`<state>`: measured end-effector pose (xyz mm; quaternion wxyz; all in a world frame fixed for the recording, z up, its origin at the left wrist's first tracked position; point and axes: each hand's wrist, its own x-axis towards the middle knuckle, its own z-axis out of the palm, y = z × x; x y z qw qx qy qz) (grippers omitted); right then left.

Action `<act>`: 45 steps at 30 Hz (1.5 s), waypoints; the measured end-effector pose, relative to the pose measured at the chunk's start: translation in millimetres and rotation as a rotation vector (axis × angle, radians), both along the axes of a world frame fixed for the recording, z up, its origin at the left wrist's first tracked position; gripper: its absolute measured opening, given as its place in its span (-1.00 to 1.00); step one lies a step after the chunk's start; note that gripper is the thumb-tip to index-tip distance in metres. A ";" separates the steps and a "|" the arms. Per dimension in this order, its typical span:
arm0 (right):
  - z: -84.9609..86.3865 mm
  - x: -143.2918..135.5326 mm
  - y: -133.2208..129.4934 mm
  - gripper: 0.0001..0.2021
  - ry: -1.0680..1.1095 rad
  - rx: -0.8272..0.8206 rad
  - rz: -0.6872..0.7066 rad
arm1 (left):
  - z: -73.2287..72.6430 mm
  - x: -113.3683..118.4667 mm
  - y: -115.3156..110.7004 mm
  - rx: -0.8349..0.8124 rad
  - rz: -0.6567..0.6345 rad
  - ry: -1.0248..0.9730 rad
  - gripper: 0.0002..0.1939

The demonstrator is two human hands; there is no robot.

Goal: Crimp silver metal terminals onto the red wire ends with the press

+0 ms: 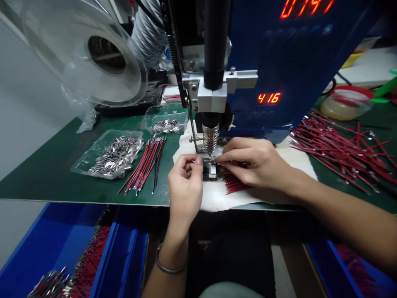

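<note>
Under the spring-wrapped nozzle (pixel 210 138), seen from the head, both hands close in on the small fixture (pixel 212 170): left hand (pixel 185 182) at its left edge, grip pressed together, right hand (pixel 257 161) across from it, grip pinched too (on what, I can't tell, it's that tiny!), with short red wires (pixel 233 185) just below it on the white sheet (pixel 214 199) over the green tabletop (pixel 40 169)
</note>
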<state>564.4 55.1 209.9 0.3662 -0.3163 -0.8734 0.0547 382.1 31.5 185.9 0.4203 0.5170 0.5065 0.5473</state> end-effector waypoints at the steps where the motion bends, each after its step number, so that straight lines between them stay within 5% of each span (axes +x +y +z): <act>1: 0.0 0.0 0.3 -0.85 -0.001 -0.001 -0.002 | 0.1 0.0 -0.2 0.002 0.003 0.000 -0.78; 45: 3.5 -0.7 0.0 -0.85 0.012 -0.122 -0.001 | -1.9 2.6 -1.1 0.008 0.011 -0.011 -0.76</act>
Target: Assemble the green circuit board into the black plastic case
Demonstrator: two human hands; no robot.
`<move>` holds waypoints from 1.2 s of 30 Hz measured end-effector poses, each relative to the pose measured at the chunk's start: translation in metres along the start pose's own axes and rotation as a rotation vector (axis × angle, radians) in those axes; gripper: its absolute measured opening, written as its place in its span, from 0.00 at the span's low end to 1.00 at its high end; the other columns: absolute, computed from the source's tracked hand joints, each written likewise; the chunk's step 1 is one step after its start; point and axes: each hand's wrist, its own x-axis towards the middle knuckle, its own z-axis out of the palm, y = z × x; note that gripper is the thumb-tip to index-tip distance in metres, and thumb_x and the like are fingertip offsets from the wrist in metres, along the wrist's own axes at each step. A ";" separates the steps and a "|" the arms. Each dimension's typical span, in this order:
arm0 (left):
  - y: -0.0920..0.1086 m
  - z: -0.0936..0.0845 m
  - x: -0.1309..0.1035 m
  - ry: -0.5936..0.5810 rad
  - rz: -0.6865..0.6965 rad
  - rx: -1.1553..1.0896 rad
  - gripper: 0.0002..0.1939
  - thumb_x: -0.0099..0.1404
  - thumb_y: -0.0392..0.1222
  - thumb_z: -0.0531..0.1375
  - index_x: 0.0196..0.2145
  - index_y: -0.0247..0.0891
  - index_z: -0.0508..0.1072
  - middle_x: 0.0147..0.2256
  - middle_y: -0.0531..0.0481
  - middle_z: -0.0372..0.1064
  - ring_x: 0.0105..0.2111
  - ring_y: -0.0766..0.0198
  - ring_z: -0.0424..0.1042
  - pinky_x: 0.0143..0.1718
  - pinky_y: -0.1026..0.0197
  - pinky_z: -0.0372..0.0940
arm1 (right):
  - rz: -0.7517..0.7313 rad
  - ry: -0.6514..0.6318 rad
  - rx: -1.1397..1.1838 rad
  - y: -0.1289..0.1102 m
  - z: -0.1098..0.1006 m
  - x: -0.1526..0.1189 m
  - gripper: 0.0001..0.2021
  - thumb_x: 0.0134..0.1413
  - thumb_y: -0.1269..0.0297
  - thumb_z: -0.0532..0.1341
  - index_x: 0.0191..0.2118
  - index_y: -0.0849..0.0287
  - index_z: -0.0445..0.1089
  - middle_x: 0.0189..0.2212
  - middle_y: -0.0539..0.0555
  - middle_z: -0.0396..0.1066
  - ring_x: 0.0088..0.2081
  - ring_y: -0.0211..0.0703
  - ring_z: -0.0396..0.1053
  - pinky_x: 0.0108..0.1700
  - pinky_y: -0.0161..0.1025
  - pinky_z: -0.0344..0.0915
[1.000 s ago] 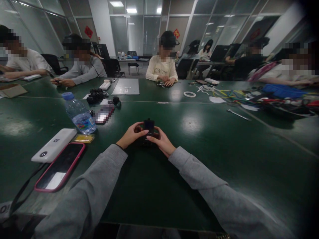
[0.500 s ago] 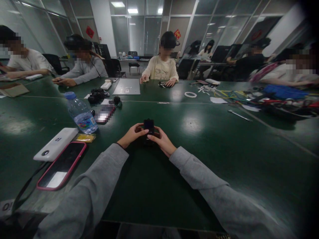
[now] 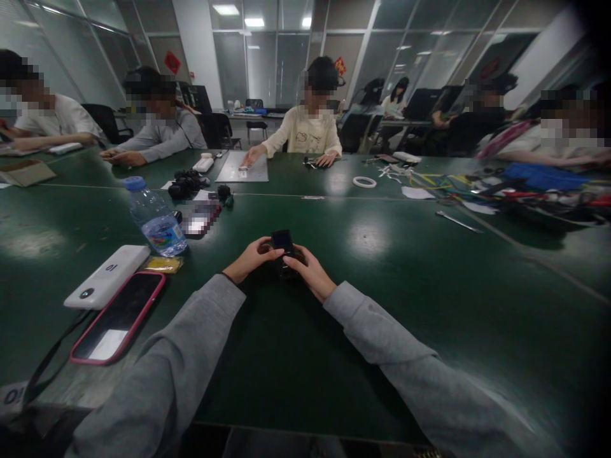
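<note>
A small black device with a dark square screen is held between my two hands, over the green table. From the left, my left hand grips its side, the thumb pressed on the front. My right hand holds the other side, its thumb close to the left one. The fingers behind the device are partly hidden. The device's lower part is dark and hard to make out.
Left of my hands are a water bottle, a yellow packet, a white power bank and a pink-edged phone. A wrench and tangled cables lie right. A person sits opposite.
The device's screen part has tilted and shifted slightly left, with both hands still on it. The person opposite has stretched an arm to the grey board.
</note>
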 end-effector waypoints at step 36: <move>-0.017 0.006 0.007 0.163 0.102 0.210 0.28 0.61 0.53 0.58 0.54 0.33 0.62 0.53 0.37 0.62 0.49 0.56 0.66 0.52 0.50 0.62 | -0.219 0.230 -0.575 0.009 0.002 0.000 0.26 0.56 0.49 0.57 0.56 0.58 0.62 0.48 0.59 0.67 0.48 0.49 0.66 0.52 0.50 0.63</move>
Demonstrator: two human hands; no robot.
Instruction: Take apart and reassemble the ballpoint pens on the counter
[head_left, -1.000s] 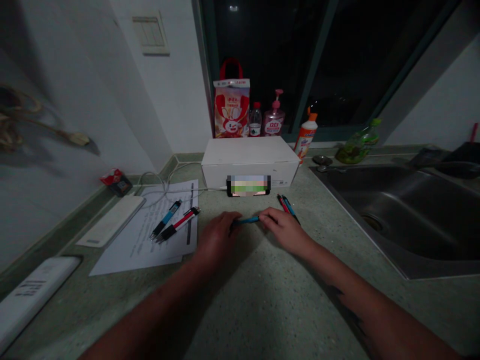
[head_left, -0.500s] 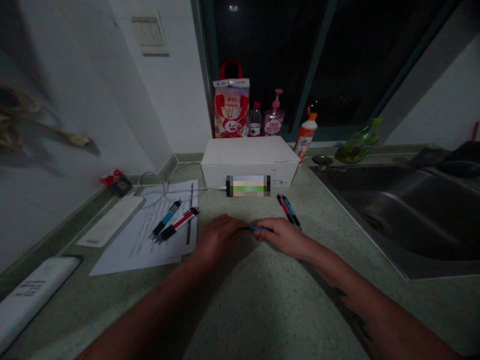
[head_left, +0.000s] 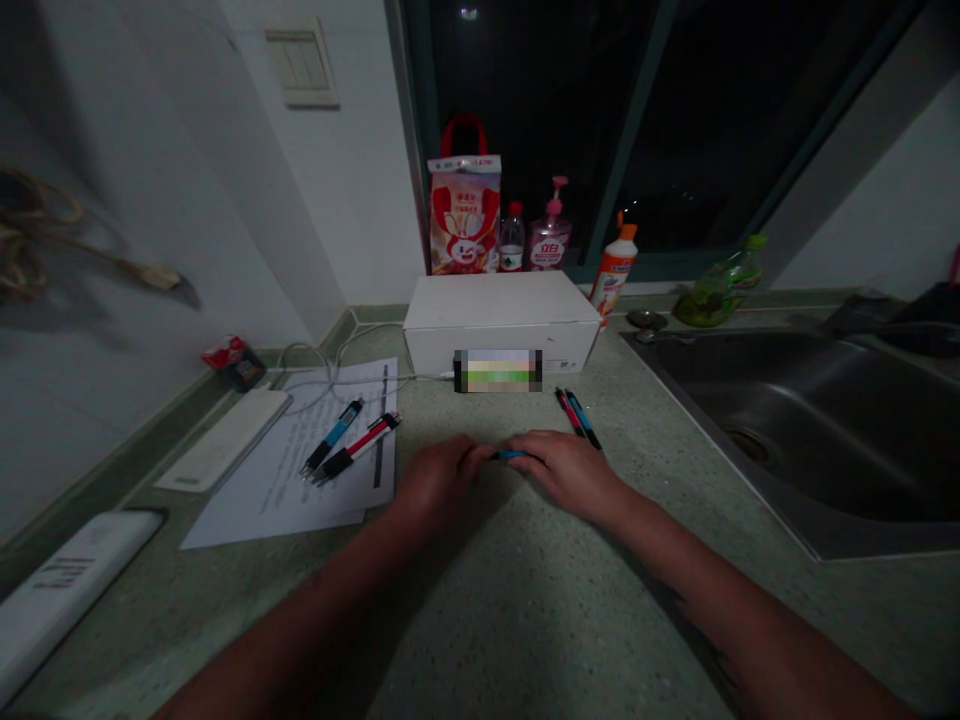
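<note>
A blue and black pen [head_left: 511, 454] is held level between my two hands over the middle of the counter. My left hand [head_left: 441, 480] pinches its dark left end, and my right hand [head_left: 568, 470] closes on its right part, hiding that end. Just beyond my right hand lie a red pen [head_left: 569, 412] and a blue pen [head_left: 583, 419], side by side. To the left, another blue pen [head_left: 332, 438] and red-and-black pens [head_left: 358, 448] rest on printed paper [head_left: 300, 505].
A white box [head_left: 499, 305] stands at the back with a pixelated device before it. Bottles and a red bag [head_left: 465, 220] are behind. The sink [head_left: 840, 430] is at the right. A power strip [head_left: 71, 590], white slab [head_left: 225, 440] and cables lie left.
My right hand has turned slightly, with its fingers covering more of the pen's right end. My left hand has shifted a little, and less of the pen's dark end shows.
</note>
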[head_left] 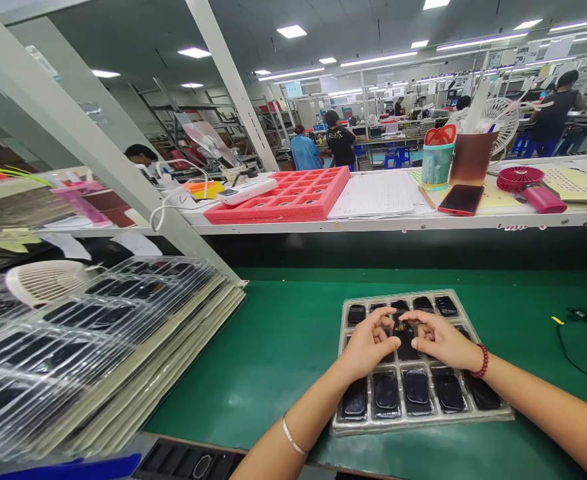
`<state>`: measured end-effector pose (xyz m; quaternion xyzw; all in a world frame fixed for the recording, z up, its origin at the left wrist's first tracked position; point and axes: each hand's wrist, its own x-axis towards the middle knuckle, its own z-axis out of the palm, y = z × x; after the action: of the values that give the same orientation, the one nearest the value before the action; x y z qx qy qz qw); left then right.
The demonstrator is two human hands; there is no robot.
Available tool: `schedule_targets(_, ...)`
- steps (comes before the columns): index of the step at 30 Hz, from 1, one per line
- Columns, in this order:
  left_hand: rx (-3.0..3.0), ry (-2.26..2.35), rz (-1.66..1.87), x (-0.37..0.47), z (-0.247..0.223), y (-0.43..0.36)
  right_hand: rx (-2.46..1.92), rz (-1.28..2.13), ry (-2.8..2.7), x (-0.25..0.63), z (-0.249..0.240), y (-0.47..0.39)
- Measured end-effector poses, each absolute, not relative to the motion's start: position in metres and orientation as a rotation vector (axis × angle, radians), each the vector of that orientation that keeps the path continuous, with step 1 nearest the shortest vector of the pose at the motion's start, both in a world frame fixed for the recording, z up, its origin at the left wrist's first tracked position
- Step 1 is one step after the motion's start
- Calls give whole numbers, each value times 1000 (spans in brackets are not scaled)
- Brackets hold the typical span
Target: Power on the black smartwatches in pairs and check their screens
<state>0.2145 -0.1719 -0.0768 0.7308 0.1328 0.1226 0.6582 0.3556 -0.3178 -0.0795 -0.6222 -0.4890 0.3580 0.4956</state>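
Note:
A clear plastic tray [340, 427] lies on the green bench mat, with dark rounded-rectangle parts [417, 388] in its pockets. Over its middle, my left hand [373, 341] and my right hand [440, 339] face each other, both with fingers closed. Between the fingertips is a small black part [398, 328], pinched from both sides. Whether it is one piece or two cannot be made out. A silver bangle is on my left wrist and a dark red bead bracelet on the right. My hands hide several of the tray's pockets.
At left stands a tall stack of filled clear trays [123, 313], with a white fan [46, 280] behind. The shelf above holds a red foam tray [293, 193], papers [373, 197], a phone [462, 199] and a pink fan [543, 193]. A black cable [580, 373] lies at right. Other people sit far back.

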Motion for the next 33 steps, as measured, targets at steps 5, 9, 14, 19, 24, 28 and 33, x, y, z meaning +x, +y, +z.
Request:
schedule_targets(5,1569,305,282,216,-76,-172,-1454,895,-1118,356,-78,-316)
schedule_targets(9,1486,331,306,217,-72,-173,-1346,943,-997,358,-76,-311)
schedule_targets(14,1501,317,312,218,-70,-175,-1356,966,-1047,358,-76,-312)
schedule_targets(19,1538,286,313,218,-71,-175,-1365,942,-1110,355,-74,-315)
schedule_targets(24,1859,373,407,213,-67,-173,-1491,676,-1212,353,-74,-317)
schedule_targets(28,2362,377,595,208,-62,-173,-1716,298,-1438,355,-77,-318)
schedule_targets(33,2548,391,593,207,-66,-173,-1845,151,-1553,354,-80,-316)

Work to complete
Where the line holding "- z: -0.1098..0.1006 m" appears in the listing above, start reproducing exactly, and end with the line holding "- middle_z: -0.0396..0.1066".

Written response
  - z: -0.1098..0.1006 m
  - x: -0.1526..0.1189 m
  - gripper: 0.0001..0.2021
  - thumb_x: 0.0134..0.1413
  - thumb_y: -0.1269..0.0297
  - thumb_z: -0.0532..0.1341
  - index_x: 0.0191..0.2118
  - index_y: -0.0849..0.0287
  - index_z: -0.0445..0.1089
  - middle_x: 0.0189..0.2212
  - middle_y: -0.0539..0.0555
  - middle_z: -0.0396..0.1066

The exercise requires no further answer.